9. In my view, since the signature of the applicant on the first agreement of 1988 is not disputed which provides for arbitration clause and the signature of the applicant on the agreement of 1992 which does not provide for arbitration clause is disputed, a contentions issue has arisen which cannot be decided under Section 11 of the Act by the Chief Justice or his designate in the present application. The sum and substance of the aforesaid decisions of the Supreme Court is that if prima facie, there is an agreement between the parties, the dispute will have to be referred for arbitration under Section 11 of the Act. Secondly, if the Chief Justice or his designate cannot absolutely be sure that there exists no arbitration agreement between the parties, there should be reference to arbitration as held by the Supreme Court in the case of Nimet Resources Inc. v. Essar Steels Ltd. (supra), and affirmed in the case of Hythro Power Corporation Ltd., (supra). Undoubtedly, the said issue can be raised by the non-applicants even before the Arbitral Tribunal which is empowered by Section 16 of the Act to consider any objection with regard to even the existence or validity of the arbitration agreement. That question cannot be considered under Section 11 as it cannot be decided unless the parties lead evidence to prove the execution of agreement of 1992 by the applicant. The contentions issue about the existence or absence of arbitration agreement can only be decided by the arbitrator under Section 16 of the said Act and not by the Chief Justice or his designate under Section 11 of the Act.
10. On behalf of non-applicant No. 2, an application dated 13-4-2005 has been filed stating that non-applicant No. 2 was minor when he was admitted to the benefit of the partnership and has attained the majority on 17-11-2004. He has given notice to the Registrar of Firms electing not to become the partner of the firm ‘Mudranand’ on 11-4-2005 and has also given notice for publication in the Government Gazette. As such, the dispute shall be referred for arbitration between the applicant and non-applicant No. 1 only.
11. The arbitration clause provides for appointment of an arbitrator by either party who, in turn, will appoint an umpire. The applicant has already exercised his option and suggested the name of Advocate Mahesh Amonkar. Since the non-applicant No. 1 has not exercised her option, I will have to appoint an Arbitrator on behalf of non-applicant No. 1.
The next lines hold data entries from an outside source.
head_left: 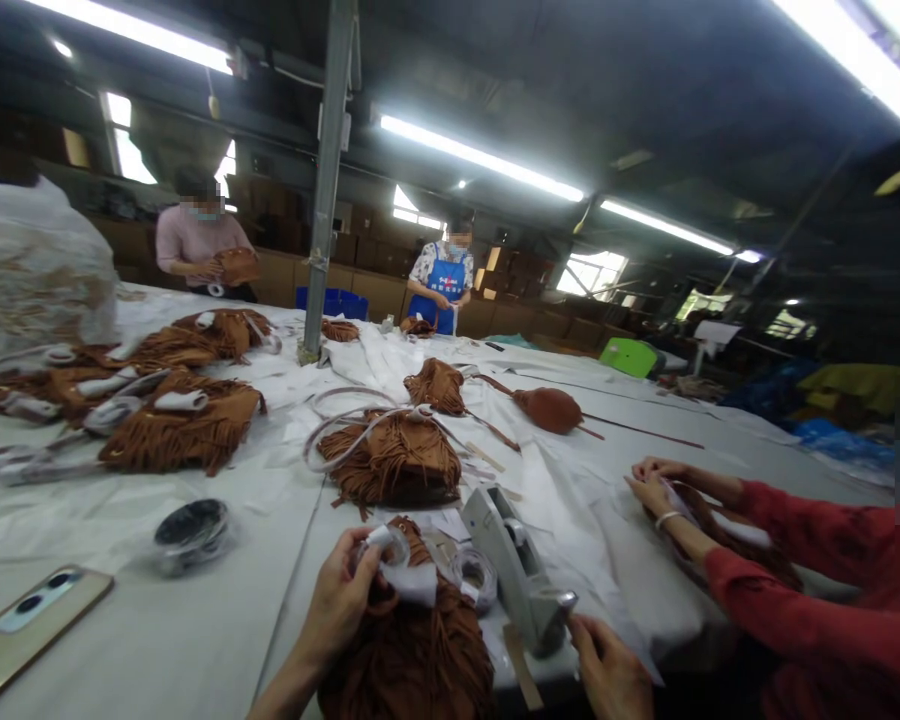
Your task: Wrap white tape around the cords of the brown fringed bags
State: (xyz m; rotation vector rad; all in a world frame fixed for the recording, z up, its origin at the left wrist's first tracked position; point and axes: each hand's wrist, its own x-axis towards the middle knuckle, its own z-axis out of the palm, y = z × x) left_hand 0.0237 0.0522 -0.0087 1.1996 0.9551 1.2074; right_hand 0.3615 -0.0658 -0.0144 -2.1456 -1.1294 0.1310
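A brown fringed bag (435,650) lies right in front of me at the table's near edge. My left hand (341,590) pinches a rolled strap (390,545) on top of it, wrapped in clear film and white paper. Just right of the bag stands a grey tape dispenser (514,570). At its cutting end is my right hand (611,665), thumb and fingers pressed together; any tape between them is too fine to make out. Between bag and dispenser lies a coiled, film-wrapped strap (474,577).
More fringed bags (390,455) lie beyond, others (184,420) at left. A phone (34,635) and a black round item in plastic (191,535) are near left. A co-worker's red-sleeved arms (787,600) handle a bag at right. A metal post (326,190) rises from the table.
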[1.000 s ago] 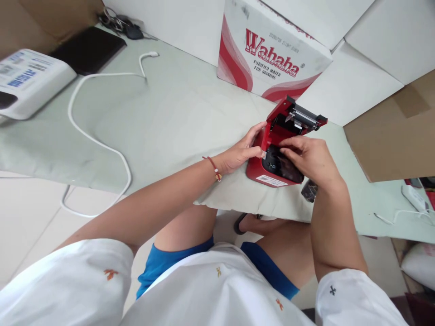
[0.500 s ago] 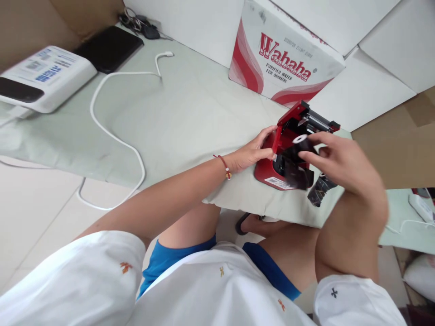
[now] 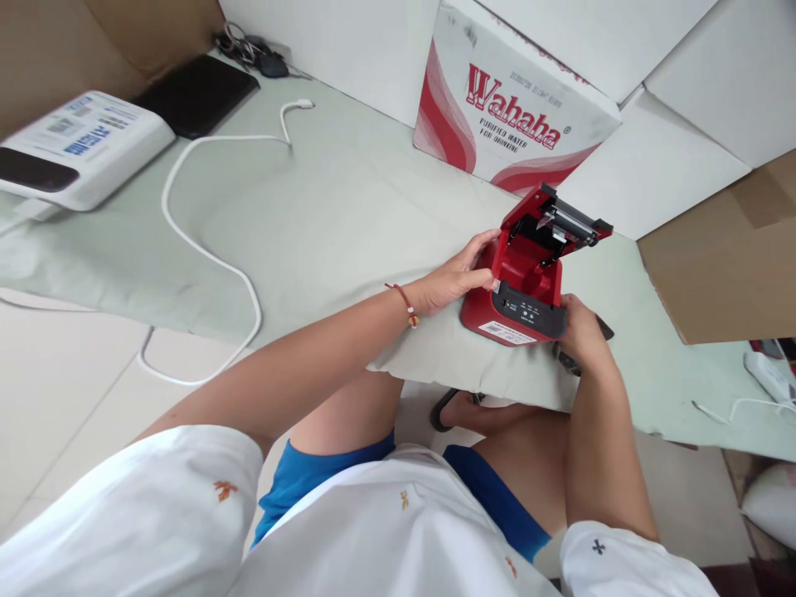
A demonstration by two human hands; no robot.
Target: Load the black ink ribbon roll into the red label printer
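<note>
A small red printer (image 3: 528, 286) stands on the pale green cloth (image 3: 348, 215) near the table's front edge. Its lid (image 3: 560, 217) is tipped up and the red bay inside holds nothing. My left hand (image 3: 457, 278) grips the printer's left side, fingers pressed against the casing. Just to the printer's right, my right hand (image 3: 581, 332) is low on the table, its fingers curled over a black roll (image 3: 604, 331). Only the roll's edges show under the hand.
A Wahaha carton (image 3: 510, 124) stands right behind the printer. A brown cardboard flap (image 3: 715, 265) lies to the right. At the far left are a white device (image 3: 80, 149), a black tablet (image 3: 192, 83) and a looping white cable (image 3: 205, 257). My knees sit under the table edge.
My right hand lifted the black roll out of the printer's bay, then brought it down to the table at the printer's right. The left hand stayed on the printer.
</note>
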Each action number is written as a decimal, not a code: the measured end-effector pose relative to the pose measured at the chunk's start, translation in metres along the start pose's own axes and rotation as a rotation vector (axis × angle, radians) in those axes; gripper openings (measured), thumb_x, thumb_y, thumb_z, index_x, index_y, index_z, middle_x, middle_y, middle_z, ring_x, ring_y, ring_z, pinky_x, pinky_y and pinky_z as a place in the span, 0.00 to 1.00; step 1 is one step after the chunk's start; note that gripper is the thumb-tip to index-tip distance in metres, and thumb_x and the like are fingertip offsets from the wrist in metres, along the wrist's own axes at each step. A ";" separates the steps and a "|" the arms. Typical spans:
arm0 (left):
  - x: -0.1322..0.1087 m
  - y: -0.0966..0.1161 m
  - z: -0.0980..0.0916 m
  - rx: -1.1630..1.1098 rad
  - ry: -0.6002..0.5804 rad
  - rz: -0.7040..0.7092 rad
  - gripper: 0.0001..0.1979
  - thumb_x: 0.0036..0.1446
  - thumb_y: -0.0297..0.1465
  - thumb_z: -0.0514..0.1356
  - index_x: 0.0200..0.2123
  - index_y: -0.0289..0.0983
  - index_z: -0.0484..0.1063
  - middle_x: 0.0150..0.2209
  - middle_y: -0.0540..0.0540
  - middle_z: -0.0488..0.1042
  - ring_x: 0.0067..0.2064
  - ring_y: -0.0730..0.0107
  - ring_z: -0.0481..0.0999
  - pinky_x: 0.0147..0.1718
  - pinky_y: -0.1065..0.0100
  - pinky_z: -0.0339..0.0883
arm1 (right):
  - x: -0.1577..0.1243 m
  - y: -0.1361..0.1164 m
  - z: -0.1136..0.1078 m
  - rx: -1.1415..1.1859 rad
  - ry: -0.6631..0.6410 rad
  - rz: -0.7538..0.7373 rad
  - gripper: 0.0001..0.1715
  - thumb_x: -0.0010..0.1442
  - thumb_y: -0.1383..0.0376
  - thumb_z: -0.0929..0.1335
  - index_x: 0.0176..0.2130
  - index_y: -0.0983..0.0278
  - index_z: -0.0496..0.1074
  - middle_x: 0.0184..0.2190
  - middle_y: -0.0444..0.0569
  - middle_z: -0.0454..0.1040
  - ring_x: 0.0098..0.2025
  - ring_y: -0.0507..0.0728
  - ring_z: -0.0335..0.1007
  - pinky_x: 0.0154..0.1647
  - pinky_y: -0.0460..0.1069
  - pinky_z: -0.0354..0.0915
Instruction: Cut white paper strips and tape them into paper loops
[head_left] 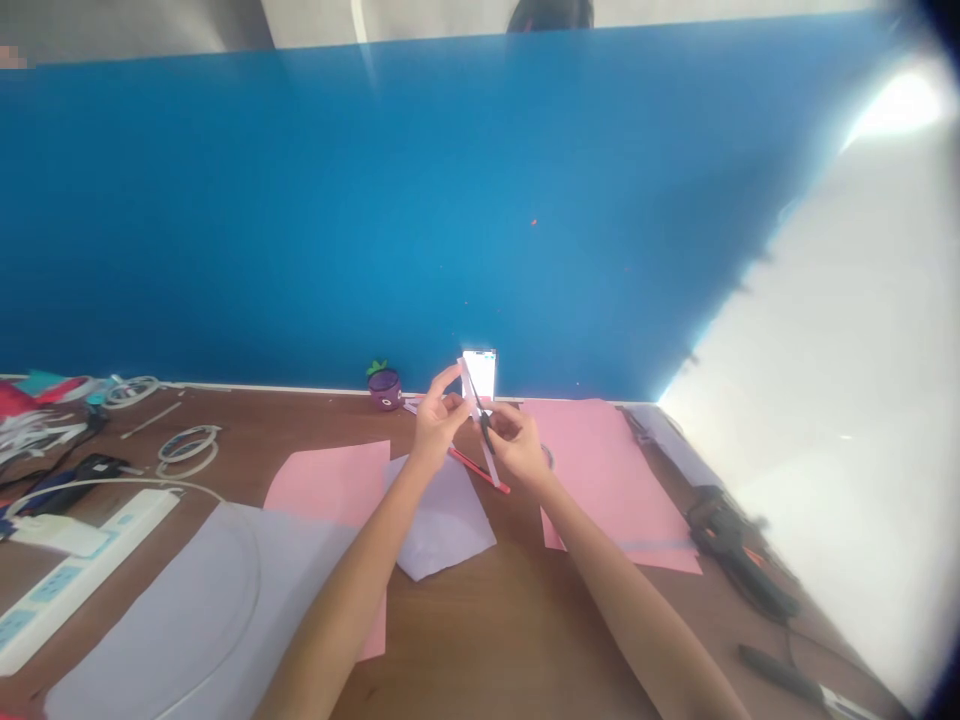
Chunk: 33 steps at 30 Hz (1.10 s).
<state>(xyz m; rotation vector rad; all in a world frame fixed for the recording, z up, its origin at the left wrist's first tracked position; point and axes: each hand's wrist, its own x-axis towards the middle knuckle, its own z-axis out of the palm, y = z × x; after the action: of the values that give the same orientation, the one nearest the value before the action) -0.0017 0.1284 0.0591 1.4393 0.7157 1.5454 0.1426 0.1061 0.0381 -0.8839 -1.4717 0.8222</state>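
Observation:
My left hand [435, 425] pinches a narrow pale-lilac paper strip [492, 468] near its upper end, and the strip hangs down at a slant. My right hand [523, 445] is closed round the dark handles of a pair of scissors [487, 432]. The thin blades point up along the strip, close to my left fingers; whether they touch the paper I cannot tell. Behind the hands a lit phone [481, 372] leans upright by the blue partition. Below them lie a red pen [469, 460] and a lilac sheet [446, 525] with cut edges.
Pink sheets [600, 470] lie right and left, with a large lilac sheet [187, 610] at front left. A white power strip [112, 540] and coiled cables [187, 450] are at left. A purple pot [385, 392] stands by the blue partition [375, 220]. Dark tools [739, 560] lie at right.

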 end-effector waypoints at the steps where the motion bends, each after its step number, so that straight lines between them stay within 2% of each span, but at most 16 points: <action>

12. In view of the above, I allow this application and appoint Shri Gurudas Upendra Bhobe, Advocate as an Arbitrator for non-applicant No. 1 who will act along with Advocate Mahesh Amonkar, an arbitrator appointed by the applicant to resolve all the disputes arisen between the applicant and the non-applicant in respect of partnership business of “Mudranand”. The two Arbitrators, in turn, will appoint the Umpire.